▸ **Problem statement**: When you return the material, keep every line exactly as it is and omit the pictures.

▸ **Dataset section**:
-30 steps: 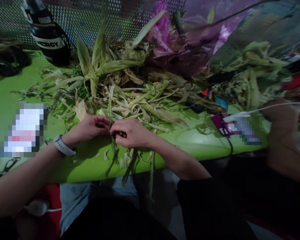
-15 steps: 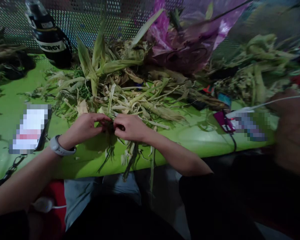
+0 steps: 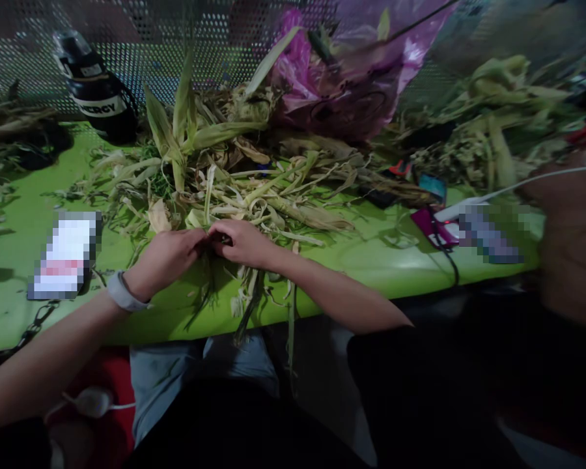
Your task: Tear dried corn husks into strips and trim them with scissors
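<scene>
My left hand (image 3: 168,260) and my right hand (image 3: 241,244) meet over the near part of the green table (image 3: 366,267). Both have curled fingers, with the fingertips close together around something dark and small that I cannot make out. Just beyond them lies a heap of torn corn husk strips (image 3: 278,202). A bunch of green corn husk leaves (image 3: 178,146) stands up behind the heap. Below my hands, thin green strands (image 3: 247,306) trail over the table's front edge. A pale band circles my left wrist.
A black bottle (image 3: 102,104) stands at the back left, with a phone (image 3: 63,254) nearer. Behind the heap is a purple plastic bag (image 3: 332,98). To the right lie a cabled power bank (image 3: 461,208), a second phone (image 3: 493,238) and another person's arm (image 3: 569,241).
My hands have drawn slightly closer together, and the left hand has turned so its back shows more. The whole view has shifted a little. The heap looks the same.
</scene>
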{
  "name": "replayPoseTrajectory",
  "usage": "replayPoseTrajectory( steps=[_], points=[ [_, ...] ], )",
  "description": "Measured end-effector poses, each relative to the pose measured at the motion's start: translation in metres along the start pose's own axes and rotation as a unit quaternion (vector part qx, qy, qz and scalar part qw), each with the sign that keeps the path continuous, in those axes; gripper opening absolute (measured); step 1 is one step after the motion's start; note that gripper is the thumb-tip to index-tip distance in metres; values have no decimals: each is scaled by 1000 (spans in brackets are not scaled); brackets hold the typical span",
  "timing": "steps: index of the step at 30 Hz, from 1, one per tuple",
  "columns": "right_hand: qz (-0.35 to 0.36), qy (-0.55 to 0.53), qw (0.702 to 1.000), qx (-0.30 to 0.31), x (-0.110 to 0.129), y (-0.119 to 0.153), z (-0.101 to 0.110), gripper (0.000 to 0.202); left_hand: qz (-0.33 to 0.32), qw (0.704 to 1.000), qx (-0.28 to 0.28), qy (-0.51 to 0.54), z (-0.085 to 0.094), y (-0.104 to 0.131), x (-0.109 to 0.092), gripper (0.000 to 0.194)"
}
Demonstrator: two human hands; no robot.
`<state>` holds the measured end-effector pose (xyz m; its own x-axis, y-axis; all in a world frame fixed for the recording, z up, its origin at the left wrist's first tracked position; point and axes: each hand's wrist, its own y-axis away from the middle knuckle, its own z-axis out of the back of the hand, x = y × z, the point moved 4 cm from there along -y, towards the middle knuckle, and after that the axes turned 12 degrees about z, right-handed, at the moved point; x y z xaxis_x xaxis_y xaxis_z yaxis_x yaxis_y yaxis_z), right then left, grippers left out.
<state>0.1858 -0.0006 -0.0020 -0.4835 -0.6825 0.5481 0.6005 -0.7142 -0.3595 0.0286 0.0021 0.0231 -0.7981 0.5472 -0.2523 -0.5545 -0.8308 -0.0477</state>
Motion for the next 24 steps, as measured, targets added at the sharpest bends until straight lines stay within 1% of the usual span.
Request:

▸ **Task output**:
-30 steps: 
-15 steps: 
+0 steps: 
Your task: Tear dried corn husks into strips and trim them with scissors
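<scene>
My left hand (image 3: 168,260) and my right hand (image 3: 241,244) meet over the near part of the green table (image 3: 366,267). Both have curled fingers, with the fingertips close together around something dark and small that I cannot make out. Just beyond them lies a heap of torn corn husk strips (image 3: 278,202). A bunch of green corn husk leaves (image 3: 178,146) stands up behind the heap. Below my hands, thin green strands (image 3: 247,306) trail over the table's front edge. A pale band circles my left wrist.
A black bottle (image 3: 102,104) stands at the back left, with a phone (image 3: 63,254) nearer. Behind the heap is a purple plastic bag (image 3: 332,98). To the right lie a cabled power bank (image 3: 461,208), a second phone (image 3: 493,238) and another person's arm (image 3: 569,241).
My hands have drawn slightly closer together, and the left hand has turned so its back shows more. The whole view has shifted a little. The heap looks the same.
</scene>
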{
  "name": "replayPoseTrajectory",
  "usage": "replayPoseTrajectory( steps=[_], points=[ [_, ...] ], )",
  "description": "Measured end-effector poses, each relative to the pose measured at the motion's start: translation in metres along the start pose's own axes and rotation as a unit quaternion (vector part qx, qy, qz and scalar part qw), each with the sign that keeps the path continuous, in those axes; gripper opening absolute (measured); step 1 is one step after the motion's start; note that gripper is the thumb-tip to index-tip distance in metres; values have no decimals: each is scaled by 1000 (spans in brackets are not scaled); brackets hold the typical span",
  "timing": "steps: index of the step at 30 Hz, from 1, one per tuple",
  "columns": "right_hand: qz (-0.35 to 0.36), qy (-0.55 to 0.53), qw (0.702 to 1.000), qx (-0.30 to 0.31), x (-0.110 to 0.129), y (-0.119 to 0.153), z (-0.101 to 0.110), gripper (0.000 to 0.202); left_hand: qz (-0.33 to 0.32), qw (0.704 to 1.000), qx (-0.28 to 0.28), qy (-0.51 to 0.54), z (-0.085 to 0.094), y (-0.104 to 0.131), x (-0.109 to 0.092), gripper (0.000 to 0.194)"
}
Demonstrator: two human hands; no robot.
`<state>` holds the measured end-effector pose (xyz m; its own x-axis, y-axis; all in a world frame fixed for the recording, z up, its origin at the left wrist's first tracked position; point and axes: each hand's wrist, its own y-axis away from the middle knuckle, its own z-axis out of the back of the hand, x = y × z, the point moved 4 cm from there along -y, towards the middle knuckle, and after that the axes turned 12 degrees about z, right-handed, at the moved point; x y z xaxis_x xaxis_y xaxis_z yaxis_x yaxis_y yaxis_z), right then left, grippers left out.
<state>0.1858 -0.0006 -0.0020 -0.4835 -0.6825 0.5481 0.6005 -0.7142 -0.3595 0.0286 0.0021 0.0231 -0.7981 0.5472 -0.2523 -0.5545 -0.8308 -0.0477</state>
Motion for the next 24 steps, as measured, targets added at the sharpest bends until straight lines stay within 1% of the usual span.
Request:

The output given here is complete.